マッキーは、姉の苦悶をむしろ愉しむかのように、腰を突き上げていった。
「いあああっ……あっ、あうっ! ……あ、止め、ああっ……うっ、うんっ……き、きつい、
お尻きついのよ……ああっ……」
マッキーの腰が大きく動き、シリアの豊満な臀部にぶつかる。
そのたびに、ソープに混じって両者の汗が肉に弾ける音が響いた。
赤く爛れたアヌスに伝染したかのように、めくれあがる腸の粘膜も爛れてきていた。
マッキーはペニス全体を使って、長いストロークで姉のアヌスを犯した。
ぬぷぬぷと腸液にまみれた肉棒が盛んに出入りし、少年の性器に魅惑の快感を与えていく。
責められる姉は苦痛ばかりだったのが、弟の責めに慣れてくると別の感情が生まれ出てきていた。

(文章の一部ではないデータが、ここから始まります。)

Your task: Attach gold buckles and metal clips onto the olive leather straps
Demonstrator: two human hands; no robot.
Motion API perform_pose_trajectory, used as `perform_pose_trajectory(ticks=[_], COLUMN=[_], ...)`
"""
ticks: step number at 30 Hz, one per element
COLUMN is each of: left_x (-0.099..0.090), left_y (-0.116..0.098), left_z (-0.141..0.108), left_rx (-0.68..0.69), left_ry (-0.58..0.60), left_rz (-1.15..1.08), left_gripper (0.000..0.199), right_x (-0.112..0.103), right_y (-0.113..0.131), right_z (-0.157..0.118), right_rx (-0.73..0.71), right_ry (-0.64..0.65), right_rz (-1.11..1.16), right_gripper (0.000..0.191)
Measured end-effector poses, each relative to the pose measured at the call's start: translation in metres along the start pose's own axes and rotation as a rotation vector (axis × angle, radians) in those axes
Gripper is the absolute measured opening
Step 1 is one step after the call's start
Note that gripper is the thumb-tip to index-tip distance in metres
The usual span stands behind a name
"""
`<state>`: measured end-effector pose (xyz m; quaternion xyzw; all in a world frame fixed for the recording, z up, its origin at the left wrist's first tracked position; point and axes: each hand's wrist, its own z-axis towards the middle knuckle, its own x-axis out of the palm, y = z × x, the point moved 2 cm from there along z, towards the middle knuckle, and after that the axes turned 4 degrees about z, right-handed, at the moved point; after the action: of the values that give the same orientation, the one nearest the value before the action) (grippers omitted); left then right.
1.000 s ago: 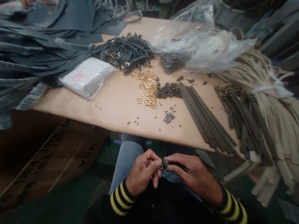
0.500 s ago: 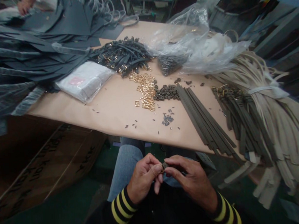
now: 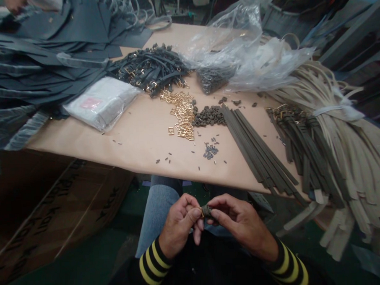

深く突き込まれると、ぐちゅっとばかりに媚肉からも蜜が噴いていたのだ。
たくましいものをくわえ込んだアヌスがうらやましいとばかりに、膣口もよだれを垂らして口を
開いてきた。
「ああ……ああ……あむむ……むっ……いや……ああああ……」
シリアの声は、号泣からすすり泣き、そして悶え泣きに変化してきている。
肛門性交、弟との関係、それに溺れてしまいそうな自分の肉体。
シリアの綿密な脳細胞は、次々と襲い来る混乱と渦巻く苦悩でどろどろにとろけてしまった。
シリアの態度が変わってきたのを感じ、弟もかさにかかって責め始めた。
「姉さんも気持ちよくなってきたんだね? 嬉しいよ」
「ち、違うわ、あうう……こんなことは、あっ……してはだめ、ああ……」
明らかにとろけてきたシリアに昂奮し、マッキーは右手をその媚肉に伸ばした。
泡と汗でするりと滑り込んだそこは、もはや汁まみれだった。
欲しくて欲しくて蠢いていた膣は、弟の二本の指をあっさりと飲み込んだ。
美しい姉はグウンと仰け反って喘いだ。
「ああ、だめっ! い、今、そんなことされたら、ああっ……」
「されたらどうなるの、姉さん。いっちゃうのかい?」
「い、いや、そんな……」
弟とセックスして気をやってしまう。
それもお尻を犯されて。
そんな恥知らずなことは出来るはずがなかった。
なかったが、もうどうにもならないほどにシリアの肉は燃え上がってしまっていた。
シリアはもうほとんど反射的に快楽を求め、尻を弟の腰に押しつけてきている。
マッキーが打ち込むと、ぐりぐりと大きな臀部を擦りつけてくるのだ。
姉の媚態にたまらなくなり、弟は改めて腰を両手で掴むと動きは小さく、しかし速度を大きく
上げて責め始めた。
途端にアヌスの摩擦感が増し、シリアは絶叫に近い悲鳴をあげた。
「はああっ!! だ、いああああっ!! そんな激しっ……くああっ、だめ、ああ、も、もう
……ああ、もうっ」
「いっていいよ、姉さん」
「だめえっ! ああっ!!」
シリアははっきりと尻を振りだした。
汗の浮いた白い喉を晒し、泡まみれの背を湾曲させて官能を表現している。
「いっ、いああっ、いっ、いいっ!! ……はああっ、いいっ……」
男心をとろかしそうなよがり声に、マッキーもいよいよ追い込まれる。
「い、いくならそう言って、姉さんっ!」
「いやあっ……あ、あああっ……」
弟は激しく腰を使いながら、右手で腫れ上がった姉のクリトリスをいびり、つまみ、ひねる。
指で挟んでグリグリしながら、深くまで腰を打ち込むと、シリアは狂ったような反応を見せた。
「あっ、ああああっ、あ、もう、ああ、だめぇぇぇっっ!!」
シリアの裸身がビクビクッと激しく痙攣する。
肉芽を嬲られる快感と、アヌスをほじくられる苦痛と快感。
それぞれが相乗効果を上げ、シリアの全身を凄まじい勢いで駆け抜けた。
高圧電流に触れたかのような絶叫と痙攣を見せ、美貌の姉は激しい絶頂まで押し上げられた。
その肛門の収縮に耐えきれず、7歳年下の弟は姉の直腸内で激しく射精した。
姉の尻をつかむ指は、爪であとがつくほどに強く握っていた。
「ああっ……あっ……あっ……あ……ああ……あ……」
マッキーが射精を繰り返すごとに、シリアは腰をうねらせ、愉悦の声で応えてみせた。
十回以上も続いた射精の発作をようやく終わらせ、マッキーがペニスを引き抜くと、シリアは
腰が抜けたように湯船に沈みかかった。